I didn’t post this until after yesterday’s primary was over, because I didn’t want anyone to think that I was trying to influence voters in any way. But the National Institute on Money in State Politics released a couple of interesting studies recently that examined the intersection of money, incumbency and politics in state legislative elections.
Incumbents who also had a fundraising advantage won 96 percent of the time in the 2007-08 election cycle, according to Peter Quist’s study, The Role of Money and Incumbency in 2007-2008 State Elections. In one-third of the races, incumbents ran unopposed.
Challengers who failed to raise more money than the officeholder won only 8 percent of the time. However, when they did manage to build a bigger war chest, challengers won 53 percent of the time, according to the study.
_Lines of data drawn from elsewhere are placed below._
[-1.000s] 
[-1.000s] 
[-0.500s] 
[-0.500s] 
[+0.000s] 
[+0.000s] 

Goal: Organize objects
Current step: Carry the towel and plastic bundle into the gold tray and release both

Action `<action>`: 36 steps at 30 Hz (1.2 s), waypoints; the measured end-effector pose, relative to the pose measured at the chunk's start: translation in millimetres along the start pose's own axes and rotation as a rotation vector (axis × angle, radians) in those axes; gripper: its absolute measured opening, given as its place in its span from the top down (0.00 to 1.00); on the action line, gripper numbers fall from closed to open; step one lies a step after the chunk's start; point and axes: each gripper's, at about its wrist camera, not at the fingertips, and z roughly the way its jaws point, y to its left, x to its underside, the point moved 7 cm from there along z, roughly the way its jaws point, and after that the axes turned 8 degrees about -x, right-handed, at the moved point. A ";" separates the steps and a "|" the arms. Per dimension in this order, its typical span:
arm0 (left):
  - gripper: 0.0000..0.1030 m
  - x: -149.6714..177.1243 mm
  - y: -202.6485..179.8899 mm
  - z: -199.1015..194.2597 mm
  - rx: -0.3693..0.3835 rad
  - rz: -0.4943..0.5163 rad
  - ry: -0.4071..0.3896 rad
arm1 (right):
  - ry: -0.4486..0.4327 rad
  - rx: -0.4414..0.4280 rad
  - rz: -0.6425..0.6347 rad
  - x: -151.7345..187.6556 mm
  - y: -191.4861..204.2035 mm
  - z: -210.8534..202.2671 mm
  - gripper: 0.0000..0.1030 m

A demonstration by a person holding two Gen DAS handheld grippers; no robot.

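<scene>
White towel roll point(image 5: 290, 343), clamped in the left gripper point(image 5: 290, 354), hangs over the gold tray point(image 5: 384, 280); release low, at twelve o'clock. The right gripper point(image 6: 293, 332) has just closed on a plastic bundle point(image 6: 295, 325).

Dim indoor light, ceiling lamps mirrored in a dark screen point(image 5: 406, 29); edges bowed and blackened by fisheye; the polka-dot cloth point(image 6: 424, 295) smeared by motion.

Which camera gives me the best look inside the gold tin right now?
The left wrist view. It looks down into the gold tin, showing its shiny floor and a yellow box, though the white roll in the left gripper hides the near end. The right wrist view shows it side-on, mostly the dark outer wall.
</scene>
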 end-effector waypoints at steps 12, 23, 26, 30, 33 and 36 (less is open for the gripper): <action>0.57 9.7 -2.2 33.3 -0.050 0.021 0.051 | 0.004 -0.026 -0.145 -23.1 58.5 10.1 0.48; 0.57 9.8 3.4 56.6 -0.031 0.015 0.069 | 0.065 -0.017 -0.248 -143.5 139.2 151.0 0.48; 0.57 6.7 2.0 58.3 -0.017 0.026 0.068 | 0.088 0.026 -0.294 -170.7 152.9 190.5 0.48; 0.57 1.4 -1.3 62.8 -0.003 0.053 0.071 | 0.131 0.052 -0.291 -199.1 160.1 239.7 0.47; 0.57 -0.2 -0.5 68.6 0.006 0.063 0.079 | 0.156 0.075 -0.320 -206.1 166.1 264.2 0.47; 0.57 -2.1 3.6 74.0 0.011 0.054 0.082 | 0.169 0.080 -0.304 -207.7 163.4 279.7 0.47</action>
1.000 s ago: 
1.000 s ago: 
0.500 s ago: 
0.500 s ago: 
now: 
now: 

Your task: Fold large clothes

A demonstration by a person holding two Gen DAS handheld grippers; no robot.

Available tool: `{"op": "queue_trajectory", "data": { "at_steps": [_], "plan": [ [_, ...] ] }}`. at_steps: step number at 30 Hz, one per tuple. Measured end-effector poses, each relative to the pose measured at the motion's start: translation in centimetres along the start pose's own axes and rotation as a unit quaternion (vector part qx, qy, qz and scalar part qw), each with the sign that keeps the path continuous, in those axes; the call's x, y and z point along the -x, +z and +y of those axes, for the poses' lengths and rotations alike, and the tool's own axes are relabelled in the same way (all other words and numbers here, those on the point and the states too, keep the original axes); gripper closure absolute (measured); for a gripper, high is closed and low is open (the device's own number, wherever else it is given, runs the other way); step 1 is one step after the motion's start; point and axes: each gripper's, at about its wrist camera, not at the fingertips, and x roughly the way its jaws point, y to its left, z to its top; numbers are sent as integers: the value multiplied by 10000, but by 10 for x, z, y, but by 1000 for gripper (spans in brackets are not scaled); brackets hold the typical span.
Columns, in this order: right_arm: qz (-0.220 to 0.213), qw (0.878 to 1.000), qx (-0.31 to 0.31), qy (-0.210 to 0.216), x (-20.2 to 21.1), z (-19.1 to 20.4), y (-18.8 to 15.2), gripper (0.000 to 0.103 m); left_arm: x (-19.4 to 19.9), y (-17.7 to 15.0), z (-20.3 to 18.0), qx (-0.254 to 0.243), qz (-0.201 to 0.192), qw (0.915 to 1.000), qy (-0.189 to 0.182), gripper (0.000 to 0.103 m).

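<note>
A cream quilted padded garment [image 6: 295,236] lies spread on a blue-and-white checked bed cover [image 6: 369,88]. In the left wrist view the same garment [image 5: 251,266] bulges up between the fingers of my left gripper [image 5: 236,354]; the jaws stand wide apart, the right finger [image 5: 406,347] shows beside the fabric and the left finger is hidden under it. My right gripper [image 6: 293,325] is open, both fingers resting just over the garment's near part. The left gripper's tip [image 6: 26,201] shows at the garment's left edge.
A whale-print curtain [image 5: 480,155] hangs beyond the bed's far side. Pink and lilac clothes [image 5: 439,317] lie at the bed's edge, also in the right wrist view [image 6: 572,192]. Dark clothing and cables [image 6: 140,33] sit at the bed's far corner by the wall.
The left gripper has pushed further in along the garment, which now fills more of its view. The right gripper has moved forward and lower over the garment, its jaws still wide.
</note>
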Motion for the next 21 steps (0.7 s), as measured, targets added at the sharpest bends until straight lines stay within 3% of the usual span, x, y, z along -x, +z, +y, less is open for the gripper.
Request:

Moreover, the success rate for incumbents has been slowly creeping upward, from 89 percent in 2001-02 to 92 percent in 2003-04 and 2005-06 to 94 percent in 2007-08. The winning percentage for candidates with the money advantage has been relatively stable, though: 82 percent in 2001-02; 84 percent in 2003-04; 83 percent in 2005-06; and 80 percent in 2007-08.
The other study, Tyler Evilsizer’s Competitiveness in 2007-2008 State Legislative Races, notes that only 22 percent of candidates nationwide had a monetarily competitive race, i.e. where the candidates raised similar amounts of money.
As for West Virginia, roughly a quarter (26.5 percent) of the 117 legislative races in 2008 were monetarily competitive, while 44 percent weren’t competitive, and 29 percent were uncontested. You can see a national map here.
Public funding appeared to have a leveling effect, as five of the 10 most competitive states had a public funding option. Inexpensive races tended to be more competitive, while more expensive races tended to be less — not a direct correlation, but a trend. (During the last Legislative session, West Virginia did establish a pilot public-funding program for the 2012 statewide election for state Supreme Court Justice.)
The nationwide average of funds raised to win a legislative seat in 2008 was $116,035. In West Virginia, winners spent an average of $36,338, which is most comparable to Connecticut ($34,688) but pales in comparison to California ($810,582) and Florida ($220,897).
Additionally, three of the five states where businesses and special interest groups contributed 50 percent or more of the funds had very few (10 percent or less) financially competitive races, the study found. Conversely, three out of the five states with the least contributions from businesses and special interest groups had relatively high percentages of competative races.